Aber gut, ich versuche noch weiter:
Markus Langemann hat geschrieben:...
Jesus lehrte Barmherzigkeit. Das bedeutet nicht, dass Mauern kostenlos instandgesetzt werden. Aber es bedeutet, dem anderen großzügig zu begegnen. Gerade dem Fremden. Gerade dem, der zufällig hereinkommt. Gerade dem Touristen, der vielleicht gar nicht weiß, dass er in Wahrheit ein Suchender ist.

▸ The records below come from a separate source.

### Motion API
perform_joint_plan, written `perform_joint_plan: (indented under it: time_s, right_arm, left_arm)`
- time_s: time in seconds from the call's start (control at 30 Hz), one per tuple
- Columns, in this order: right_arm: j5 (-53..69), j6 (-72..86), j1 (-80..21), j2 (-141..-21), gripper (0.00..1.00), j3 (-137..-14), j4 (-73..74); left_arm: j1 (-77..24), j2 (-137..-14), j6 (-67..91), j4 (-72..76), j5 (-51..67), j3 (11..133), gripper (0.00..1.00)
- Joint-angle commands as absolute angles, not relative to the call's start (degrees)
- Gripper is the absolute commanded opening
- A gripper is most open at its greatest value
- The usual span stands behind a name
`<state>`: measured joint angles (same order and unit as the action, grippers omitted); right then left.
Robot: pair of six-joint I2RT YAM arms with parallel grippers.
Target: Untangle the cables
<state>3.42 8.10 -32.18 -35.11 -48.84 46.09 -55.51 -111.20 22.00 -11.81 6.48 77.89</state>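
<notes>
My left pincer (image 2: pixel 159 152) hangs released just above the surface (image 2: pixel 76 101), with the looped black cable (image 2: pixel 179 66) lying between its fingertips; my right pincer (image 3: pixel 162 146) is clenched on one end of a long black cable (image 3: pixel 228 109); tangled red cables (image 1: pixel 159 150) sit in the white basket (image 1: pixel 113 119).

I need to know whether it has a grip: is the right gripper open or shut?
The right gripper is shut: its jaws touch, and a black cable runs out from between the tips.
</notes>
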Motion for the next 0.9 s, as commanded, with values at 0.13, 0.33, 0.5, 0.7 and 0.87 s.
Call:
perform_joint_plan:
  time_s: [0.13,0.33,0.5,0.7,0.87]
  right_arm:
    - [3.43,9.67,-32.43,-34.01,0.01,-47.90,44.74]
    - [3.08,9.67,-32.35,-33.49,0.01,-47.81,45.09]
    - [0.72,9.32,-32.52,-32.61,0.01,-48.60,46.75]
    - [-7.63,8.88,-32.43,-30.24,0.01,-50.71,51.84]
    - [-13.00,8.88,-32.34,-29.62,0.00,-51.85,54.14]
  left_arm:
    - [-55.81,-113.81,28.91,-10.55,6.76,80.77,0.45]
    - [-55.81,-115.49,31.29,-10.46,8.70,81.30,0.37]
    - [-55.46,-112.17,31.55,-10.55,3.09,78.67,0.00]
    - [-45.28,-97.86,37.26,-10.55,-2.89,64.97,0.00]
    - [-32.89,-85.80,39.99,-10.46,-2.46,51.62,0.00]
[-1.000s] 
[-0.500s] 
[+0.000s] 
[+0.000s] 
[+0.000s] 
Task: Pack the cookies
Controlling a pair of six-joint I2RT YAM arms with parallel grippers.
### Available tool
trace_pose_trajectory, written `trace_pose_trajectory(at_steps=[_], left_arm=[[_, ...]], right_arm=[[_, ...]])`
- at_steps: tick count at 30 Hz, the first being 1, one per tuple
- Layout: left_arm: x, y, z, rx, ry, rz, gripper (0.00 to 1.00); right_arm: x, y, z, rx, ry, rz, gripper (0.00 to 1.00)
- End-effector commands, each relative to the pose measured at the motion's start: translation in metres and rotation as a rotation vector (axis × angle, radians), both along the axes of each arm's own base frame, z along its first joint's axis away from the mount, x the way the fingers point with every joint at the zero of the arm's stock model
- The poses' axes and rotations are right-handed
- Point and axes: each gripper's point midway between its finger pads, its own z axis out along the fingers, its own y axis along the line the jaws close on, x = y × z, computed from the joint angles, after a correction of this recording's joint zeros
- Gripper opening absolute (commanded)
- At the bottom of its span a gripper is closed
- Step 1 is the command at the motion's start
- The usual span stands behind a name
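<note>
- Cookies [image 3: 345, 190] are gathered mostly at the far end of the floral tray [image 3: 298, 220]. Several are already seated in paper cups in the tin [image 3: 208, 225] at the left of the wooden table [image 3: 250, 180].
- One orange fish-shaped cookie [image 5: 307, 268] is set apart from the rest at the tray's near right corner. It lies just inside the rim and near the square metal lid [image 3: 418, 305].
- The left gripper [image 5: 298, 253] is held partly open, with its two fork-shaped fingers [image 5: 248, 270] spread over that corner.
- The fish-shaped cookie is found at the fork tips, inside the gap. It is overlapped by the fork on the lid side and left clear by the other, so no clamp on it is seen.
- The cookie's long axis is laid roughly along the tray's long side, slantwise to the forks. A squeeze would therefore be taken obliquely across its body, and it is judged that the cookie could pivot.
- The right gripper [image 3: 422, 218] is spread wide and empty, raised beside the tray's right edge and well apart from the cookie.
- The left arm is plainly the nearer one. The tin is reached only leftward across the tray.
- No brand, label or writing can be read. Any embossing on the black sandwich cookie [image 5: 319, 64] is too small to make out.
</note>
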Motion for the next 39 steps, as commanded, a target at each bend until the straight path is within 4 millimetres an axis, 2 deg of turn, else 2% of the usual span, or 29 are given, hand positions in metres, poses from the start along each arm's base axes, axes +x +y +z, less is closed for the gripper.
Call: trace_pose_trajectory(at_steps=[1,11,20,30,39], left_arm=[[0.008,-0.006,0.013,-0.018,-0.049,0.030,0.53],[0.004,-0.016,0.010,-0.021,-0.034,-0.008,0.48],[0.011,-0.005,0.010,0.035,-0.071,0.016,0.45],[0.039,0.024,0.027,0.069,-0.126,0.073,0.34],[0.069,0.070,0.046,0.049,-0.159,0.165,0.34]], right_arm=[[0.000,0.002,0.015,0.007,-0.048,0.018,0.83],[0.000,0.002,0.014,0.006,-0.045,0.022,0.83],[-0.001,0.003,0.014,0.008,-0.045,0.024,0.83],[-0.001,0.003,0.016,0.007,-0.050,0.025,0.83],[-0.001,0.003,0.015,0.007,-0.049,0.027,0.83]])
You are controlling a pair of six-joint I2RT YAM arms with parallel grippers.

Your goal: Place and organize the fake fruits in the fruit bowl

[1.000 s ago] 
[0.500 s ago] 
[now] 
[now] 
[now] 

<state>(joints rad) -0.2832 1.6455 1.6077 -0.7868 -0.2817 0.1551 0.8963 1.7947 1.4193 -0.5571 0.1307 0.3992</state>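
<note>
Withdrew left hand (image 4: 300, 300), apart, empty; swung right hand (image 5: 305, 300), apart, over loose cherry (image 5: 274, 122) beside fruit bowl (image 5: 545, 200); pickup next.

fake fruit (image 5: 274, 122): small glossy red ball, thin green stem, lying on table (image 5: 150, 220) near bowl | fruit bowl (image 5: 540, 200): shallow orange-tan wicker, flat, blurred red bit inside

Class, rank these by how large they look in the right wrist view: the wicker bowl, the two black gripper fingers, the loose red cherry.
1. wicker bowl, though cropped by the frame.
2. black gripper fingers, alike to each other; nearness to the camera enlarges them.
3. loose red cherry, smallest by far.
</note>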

naives Denken. Es gibt keine Suchende!
Und wenn Leute suchen, dann bei Amazon, Temu, TikTok, Istagram oder Facebook.
Markus Langemann hat geschrieben:...Die Kirche müsste doch wissen, dass man Menschen nicht immer über Dogmatik erreicht.
ohne Dogmatik hat sie die Menschen auch nicht erreicht. Hätte Markus Langemann die Bibel gelesen und nachgedacht, hätte er gewusst was Christus meinte, als er sagte:
„Man muss das eine tun, ohne das andere zu unterlassen.“
Markus Langemann hat geschrieben:...Manchmal erreicht man sie über Schönheit. Über einen Moment der Stille. Über einen Lichtstrahl im Kirchenschiff. Über das Gefühl, dass dieser Raum nicht verkauft, sondern geschenkt wird.
damit erreicht man Bewunderung, emotionale Erregung, und ein paar Tränen in den Augen, mehr auch nicht. Vor dem am Kreuz Hängenden haben Kinder bereits Angst und wenn sie noch keine Angst haben, wird ihnen die LGBTQ+ Erziehung die Angst einreden. So sieht es aus in unserer Zeit!
Markus Langemann hat geschrieben:...Der Kölner Dom hat Kriege überstanden, Bomben, Ideologien, Moden, Städtebau, Lärm und Zeitgeist.
ja, dank der Kirchensteuer und der 40-50 % Kirchgänger, die vor und nach dem Krieg noch zur Kirche gingen und frewillig 1-Mal in der Woche in das Sammelkörbchen 1 oder 2 DM reingeworfen haben.
Markus Langemann hat geschrieben:...Nun droht ihm keine Zerstörung von außen, sondern eine Verkleinerung im Inneren: die Übersetzung des Sakralen in Verwaltungssprache.
nein, es „droht“ ihm eine Leere, die mich schon seit meiner Jugend fasziniert – alleine mit Gott in einer großen Kirche, in der am Altar das rote Lichtlein brennt, aber als ich den Ulmer Münster betreten habe, hatte ich leider das Gefühl nicht – Dir muss ich lieber Peduli nicht schreiben warum, aber für Leute die das nicht kapieren: Weil dort am Altar kein rotes Lichtlein brennt !
Markus Langemann hat geschrieben:...Am Ende bleibt trotzdem ein falscher Ton in der Luft.
für mich nicht – solange am Altar das rote Lichtlein brennt, bezahle ich gerne den Eintritt und bin ich gerne alleine in einer großen leeren Kirche!